Later, I dig deeper into Longview’s history.
The city was originally known as Monticello, named after Thomas Jefferson’s home, changed several times before officially becoming designated as Longview in 1923. On any day you can see plumes of smoke rising above the Columbia River, a rolling swath of blue that shapes the outer edge of the city, which was founded and developed by a handful of industrial-minded men. A bronze statue of R.A Long, president of the Long-Bell Lumber Company, sits at the intersection of Broadway and Commerce Avenue.
A local realtor informs me that shopping malls have only been recently introduced over the last ten years. Fred Meyer with its origins in Oregon has a store in Longview, but I prefer going to WinCo, an employee-owned company, with a large bulk-foods section that includes beans, flours, spices, pasta, pet food, and a large variety of candies. I enjoy the people-watching that such a supermarket offers. Upon my arrival, I thought that Longview was composed mostly of men with beards and tattoos and women with large T-shirts and small backpacks, but like most places, there’s a great variety of people. My eyes just needed time to adjust.

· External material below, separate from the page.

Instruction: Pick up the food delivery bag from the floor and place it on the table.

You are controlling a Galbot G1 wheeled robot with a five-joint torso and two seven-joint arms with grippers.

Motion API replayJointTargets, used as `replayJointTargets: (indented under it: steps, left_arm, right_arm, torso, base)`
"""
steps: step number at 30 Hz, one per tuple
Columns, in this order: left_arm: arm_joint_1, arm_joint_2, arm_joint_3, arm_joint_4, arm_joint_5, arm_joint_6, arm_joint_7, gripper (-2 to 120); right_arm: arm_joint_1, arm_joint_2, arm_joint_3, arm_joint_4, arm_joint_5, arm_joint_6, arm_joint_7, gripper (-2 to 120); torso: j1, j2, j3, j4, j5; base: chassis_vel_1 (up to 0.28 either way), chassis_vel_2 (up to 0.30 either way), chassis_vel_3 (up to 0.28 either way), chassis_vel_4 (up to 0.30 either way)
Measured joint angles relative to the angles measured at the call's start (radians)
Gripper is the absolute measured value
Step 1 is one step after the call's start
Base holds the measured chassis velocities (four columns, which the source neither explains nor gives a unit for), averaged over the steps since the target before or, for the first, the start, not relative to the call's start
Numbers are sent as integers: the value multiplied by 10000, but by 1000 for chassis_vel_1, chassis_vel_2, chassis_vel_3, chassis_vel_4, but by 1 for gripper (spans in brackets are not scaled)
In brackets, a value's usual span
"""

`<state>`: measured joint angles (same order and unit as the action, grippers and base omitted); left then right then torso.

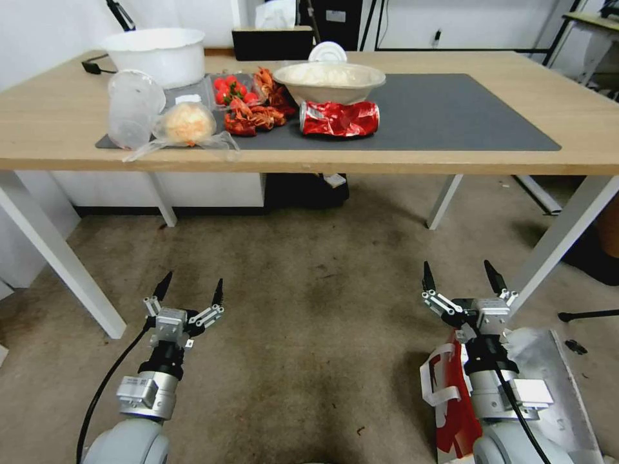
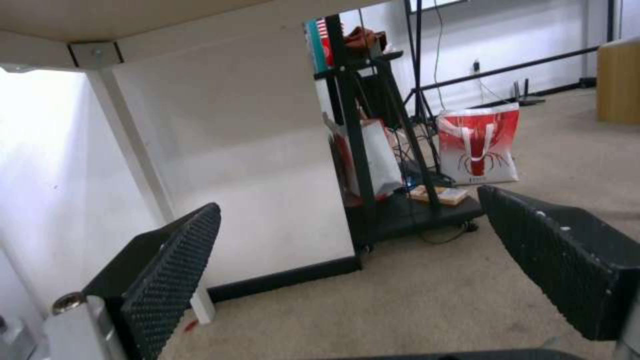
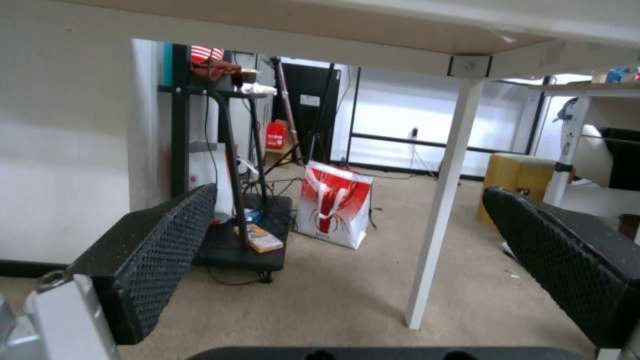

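The food delivery bag (image 1: 451, 399) stands on the floor (image 1: 309, 322) at the lower right of the head view. It is red and white with white strap handles, and its silver foil lining (image 1: 554, 380) lies open. My right arm passes over it and hides much of it. The right gripper (image 1: 458, 265) hangs open just beyond the bag, holding nothing. My left gripper (image 1: 193, 281) is open too, low over bare carpet on the left. The table (image 1: 451, 158) stands ahead with a dark grey mat (image 1: 451, 109) on its light wood top.
On the mat's left half lie a crushed red can (image 1: 340, 118), a white bowl (image 1: 329, 82), crayfish (image 1: 255, 116), strawberries (image 1: 232, 90), a plastic cup (image 1: 132, 106) and a white tub (image 1: 155, 55). White table legs (image 1: 58, 251) (image 1: 561, 238) flank the arms. Another red-and-white bag (image 3: 333, 210) sits beyond the table.
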<state>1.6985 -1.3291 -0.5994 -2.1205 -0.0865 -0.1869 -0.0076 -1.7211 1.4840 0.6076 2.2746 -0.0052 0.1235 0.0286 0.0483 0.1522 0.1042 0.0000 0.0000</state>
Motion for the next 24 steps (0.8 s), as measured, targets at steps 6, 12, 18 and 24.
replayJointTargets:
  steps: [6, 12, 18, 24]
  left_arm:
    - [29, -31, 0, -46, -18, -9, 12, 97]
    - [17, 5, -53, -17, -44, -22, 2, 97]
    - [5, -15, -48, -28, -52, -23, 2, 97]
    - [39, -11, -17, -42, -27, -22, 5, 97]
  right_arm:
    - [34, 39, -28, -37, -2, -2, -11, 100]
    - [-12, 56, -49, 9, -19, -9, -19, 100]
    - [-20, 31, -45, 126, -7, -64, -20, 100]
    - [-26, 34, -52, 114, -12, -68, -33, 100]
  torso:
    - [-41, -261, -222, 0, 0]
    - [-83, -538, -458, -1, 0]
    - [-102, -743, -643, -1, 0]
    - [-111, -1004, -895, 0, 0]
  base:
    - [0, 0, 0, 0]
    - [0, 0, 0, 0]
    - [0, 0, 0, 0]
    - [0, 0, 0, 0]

For the first weeks of my visit in June, it kept raining, but coming from drought-battered Northern California, it seemed like a glorious aberration, rain a constant accompaniment to every meal, pooling through the gutters, dripping from the roof like Christmas lights, washing cars in every driveway.
But today the rain has stopped. After leaving the Longview vista point, I drive up the coast to Astoria, a city which is the oldest in the state of Oregon and the first (white) American settlement west of the Rocky Mountains, founded in 1811. It feels like an earlier iteration of Provincetown located at the tip of Cape Cod, restaurants, art galleries and microbreweries line the wharf, Black Lives Matter and Gay Pride posters are displayed in many storefronts. It’s also home to the Columbia River Maritime Museum. But there is another reason why I’m here. It’s to visit my son, allowing me to share more informal time than text messaging and phone calling usually allow. It’s also to explore the possibility of my moving to the area.
I’m not sure I can. After making the Bay Area home for more than thirty years, it would require my trading climate for actual weather, no rain for lots of it, and a politically progressive area for a strong Trump aftertaste. My Gig Harbor friends say that they haven’t moved away from their community—they’ve just given their friends a place to visit. Wild flowers bloom along every walkway, yellow buttercups, fringes of vetch can turn an entire hillside purple, oxeye daisies wave at every traffic stop.
So far, the places I’ve explored in Oregon and southern Washington, by Bay Area standards, don’t feel very diverse, something that’s been bred into me after years of living in large urban areas, including growing up in New York City. On the other hand, the idea of change appeals greatly, especially after these too many years of Covid which have kept me locked in a narrow beltway between the supermarket and going for walks. I’ll have to see what change means right now and what form it will take. In the meantime, I’m enjoying looking out on my lawn. Rabbits and a great variety of birds forage at its edges, a half-acre surrounded at the south end by towering Douglas fir, and at the north, a massive willow tree, which is as graceful as any sad dancer.